# Tristram's Landing - Nantucket



## Miss Marty (Feb 25, 2006)

What are the 3 bedroom units like 
Any special area/section to request


----------



## Patti (Feb 26, 2006)

*Nantucket*

You can go to www.tristrams.com to see pictures of the 3BR "Deluxe Cottage". All cottages are pretty much the same layout, just the interior colors of the furniture, blinds, etc. differ. Some cottages are the "Starbuck" style which are larger and have a second floor. However, the house # on the RCI confirmation is often not the house you will be staying in.
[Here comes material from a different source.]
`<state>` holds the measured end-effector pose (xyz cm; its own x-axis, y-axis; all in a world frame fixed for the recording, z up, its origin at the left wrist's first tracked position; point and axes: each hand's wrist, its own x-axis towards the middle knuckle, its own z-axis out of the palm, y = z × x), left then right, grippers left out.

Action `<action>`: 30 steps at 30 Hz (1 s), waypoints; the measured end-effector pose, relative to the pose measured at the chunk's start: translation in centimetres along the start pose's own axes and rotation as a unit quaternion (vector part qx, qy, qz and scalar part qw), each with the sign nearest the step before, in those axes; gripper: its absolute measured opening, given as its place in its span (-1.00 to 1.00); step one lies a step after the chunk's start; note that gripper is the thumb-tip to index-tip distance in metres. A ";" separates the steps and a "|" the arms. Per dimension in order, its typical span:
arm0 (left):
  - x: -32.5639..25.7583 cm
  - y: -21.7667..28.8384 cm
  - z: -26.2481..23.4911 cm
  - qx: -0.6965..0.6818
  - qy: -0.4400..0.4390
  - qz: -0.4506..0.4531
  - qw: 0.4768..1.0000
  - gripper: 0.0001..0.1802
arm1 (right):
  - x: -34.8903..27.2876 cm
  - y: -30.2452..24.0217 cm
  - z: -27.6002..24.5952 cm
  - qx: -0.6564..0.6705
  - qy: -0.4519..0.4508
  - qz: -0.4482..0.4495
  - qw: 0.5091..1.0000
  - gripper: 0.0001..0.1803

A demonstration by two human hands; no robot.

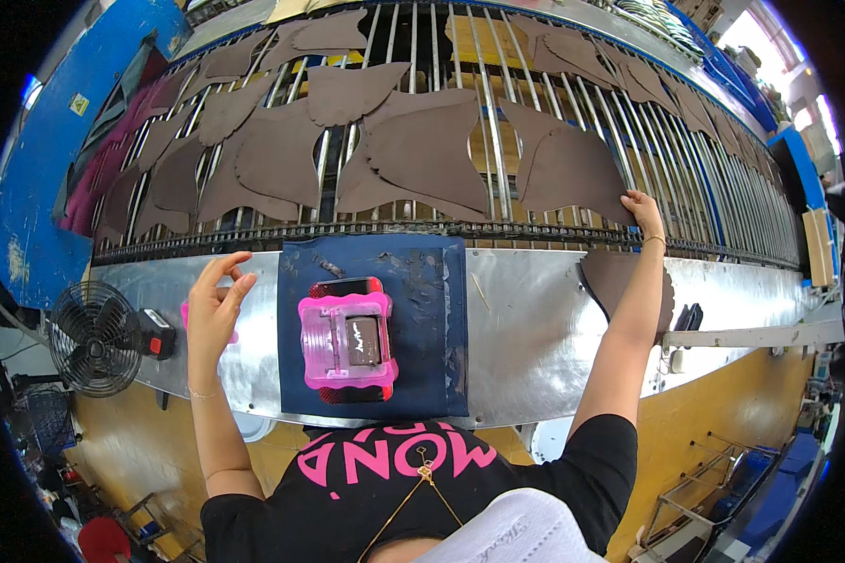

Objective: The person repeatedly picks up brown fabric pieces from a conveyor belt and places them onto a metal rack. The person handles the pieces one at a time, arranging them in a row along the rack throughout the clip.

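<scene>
My right hand (646, 216) reaches far out over the rack of metal bars. Its fingers are closed on the lower right edge of a dark brown cut sheet (573, 169), shaped with one curved side. The sheet lies flat, partly over another brown piece. My left hand (218, 305) hovers above the metal table, fingers apart, holding nothing. Beside it a pink thing (187, 317) is mostly hidden by the hand. Between my hands, a pink plastic tray (327, 340) with a dark rectangular block (363, 340) rests on a dark blue mat (422, 375).
Several brown sheets (277, 155) lie overlapping across the bars. One more brown piece (620, 286) lies on the metal table (526, 319) under my right forearm. A black fan (96, 338) stands at the left. A chain (404, 228) runs along the rack's near edge.
</scene>
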<state>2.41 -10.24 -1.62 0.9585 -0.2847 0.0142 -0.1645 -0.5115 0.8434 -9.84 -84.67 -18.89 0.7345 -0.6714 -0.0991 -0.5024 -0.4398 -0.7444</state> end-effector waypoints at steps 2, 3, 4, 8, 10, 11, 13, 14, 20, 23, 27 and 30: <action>-0.3 -0.5 -0.3 -0.004 0.005 0.000 1.000 -0.68 | -0.6 -1.9 1.4 -0.015 0.002 -0.017 1.000 -0.47; -0.4 -0.5 -0.3 -0.002 0.007 -0.002 1.000 -0.68 | -1.6 -2.8 1.9 -0.166 0.108 -0.051 0.979 -0.45; -0.1 -0.5 -0.1 -0.003 0.003 0.001 1.000 -0.68 | -3.3 -3.3 1.4 -0.170 0.150 -0.054 0.972 -0.45; -0.2 -0.9 0.1 -0.009 -0.004 0.006 1.000 -0.68 | -11.5 -3.7 -0.5 -0.240 0.251 -0.036 0.937 -0.52; -0.2 -0.9 0.3 -0.018 -0.014 -0.006 1.000 -0.70 | -17.9 -2.4 -0.5 -0.264 0.288 0.069 0.918 -0.51; -0.1 -1.2 0.5 -0.038 -0.019 -0.003 0.999 -0.70 | -21.3 -1.6 -0.2 -0.248 0.311 0.138 0.907 -0.48; 0.5 -2.0 1.0 -0.078 -0.032 0.004 0.996 -0.71 | -26.2 1.9 0.6 -0.283 0.303 0.232 0.880 -0.22; 0.5 -1.9 1.1 -0.075 -0.038 0.007 0.996 -0.71 | -27.9 0.1 1.7 -0.249 0.275 0.310 0.875 -0.13; 1.0 -1.0 2.1 -0.095 -0.077 0.038 0.992 -0.71 | -29.7 -0.6 2.3 -0.209 0.252 0.356 0.875 -0.19; 0.8 -2.0 2.2 -0.106 -0.080 0.036 0.990 -0.70 | -29.4 -1.3 1.5 -0.150 0.185 0.391 0.889 -0.24; 0.1 -3.6 1.6 -0.117 -0.071 0.024 0.990 -0.68 | -30.4 -6.0 3.3 -0.218 0.287 0.440 0.823 -0.02; 0.0 -4.0 0.9 -0.112 -0.075 0.017 0.991 -0.68 | -30.9 -3.4 3.4 -0.213 0.317 0.459 0.802 0.07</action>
<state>2.79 -8.96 -5.47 0.9052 -0.4244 -0.0210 -0.1242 -0.3116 0.9421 -29.28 -60.41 -15.53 -0.3453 -0.9383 -0.0207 -0.9084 0.3397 -0.2436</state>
The 2 BR units are a townhouse style condo.

You can also go to www.nantucket.net and www.nantucketchamber.org for lots of information about this beautiful island...


----------



## sfwilshire (Feb 26, 2006)

Hi Marti,

What time of year would you be going?

Is this on an exchange? What did you use to exchange in?

We love this resort, but have trouble finding it because of the low VEP. It has a few quirks (such as bad internal roads and an absent staff), but none of that matters to be on our favorite island.

One unit we had came complete with dust bunnies. It was early in the year and I think it might have been unoccupied for a while. I know you enjoy clean surroundings, so be forwarned. The next one we occupied was spotless.

We mostly just hang out at the beaches, shop, eat and visit friends. Be sure to drive around and check out the whole island. The Wauwinet is a hotel we often visit (just to soak up the scenery .... though there IS a restaurant).

We always get chowder at The Brotherhood. The Whaling Museum is nice.

We'll be there for a week in October.

Sheila


----------



## Miss Marty (Sep 29, 2006)

*Nantucket*



			
				sfwilshire said:
			
		

> We'll be there for a week in October. Sheila



If you get a chance - please update us - on the Ferry 
and your experience at The Tristram`s Landing in Oct


----------



## sfwilshire (Oct 1, 2006)

Will do. We had one fairly rough ferry ride a couple of years ago, but usually it's just a pleasant interlude. We grab a table, bring out our snacks and projects and relax.

Because we love Nantucket so much, it's bound to be a fun week. The only part I dread is the 1000 mile drive to and from Hyannis.

Tristram's Landing is a little quirky, but it's a wonderful option for a very expensive island.

Sheila


----------



## judyjht (Oct 1, 2006)

I LOVE the Brotherhood for the curly fries, Clam Chowda and the Planters' Punch!!  I can taste it now.

Also, we got a trade to Tristam's a few years ago and had a great time.  Actually, it was the 4th of July week - can you imagine that someone banked that week???  I had the request in for a few years before I got it.  I usually get what I want - eventually!


----------